A base para a guerra de Bannon contra o Papa, a academia "judaico-cristã" no mosteiro de Trisulti, está, no entanto, parada, bloqueada por um recurso administrativo. Mas ele garante: "O projeto já começou, a Academia já existe, vamos começar a formar pessoas". No mosteiro ou, se for impossível, em Roma.

A mais recente reviravolta foi a luta fratricida entre o cardeal Burke e Steve Bannon. Eu também, inadvertidamente, me encontrei envolvido na polêmica: um artigo do site de extrema-direita LifeNews contou minha discussão com Bannon sobre moral sexual e homossexualidade nos termos que resumi aqui. Burke disse que ficou chocado a ponto de decidir romper toda relação com Bannon (o artigo da LifeNews foi aprovado pelo próprio Bannon).
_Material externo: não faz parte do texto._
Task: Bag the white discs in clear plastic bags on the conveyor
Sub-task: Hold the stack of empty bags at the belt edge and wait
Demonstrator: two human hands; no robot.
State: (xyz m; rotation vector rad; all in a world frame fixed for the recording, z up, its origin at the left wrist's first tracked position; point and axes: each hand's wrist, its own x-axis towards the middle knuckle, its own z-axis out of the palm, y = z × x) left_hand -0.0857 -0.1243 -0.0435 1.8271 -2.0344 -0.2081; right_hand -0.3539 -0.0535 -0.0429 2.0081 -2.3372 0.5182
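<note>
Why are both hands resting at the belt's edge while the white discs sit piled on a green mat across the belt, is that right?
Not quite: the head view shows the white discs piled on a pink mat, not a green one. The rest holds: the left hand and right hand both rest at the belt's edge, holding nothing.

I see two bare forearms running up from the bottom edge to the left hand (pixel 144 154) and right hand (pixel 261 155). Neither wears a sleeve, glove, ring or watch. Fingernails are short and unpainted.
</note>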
No final do longo almoço - mais de duas horas, nós dois sozinhos - ainda tenho dúvidas sobre as motivações de Steve Bannon. Por que quis se encontrar comigo? Quer dividir a frente de seus adversários? Queria informações para identificar os gays no Vaticano? Ele é homofóbico ou secretamente gay? Nada disso. Heterossexual e histórico, Bannon é bastante gay-friendly em privado. Mas em Roma enfrenta três batalhas nas quais precisa dos católicos: uma guerra contra o Islã e o nacionalismo chinês; uma defesa das raízes cristãs da Europa e, por fim, um desafio para aquele Papa demasiado progressista que, com suas posições sobre a pobreza, sobre a China e sobre o mundo árabe, se tornou seu inimigo natural.

Tanto que ele ainda seja o peixe piloto de Donald Trump nesta cruzada ou que esteja agindo sozinho, é claro que Steve Bannon está se preparando para as próximas lutas. Está no centro da guerra entre o Papa e o presidente norte-americano. Francisco é o adversário global de Donald Trump.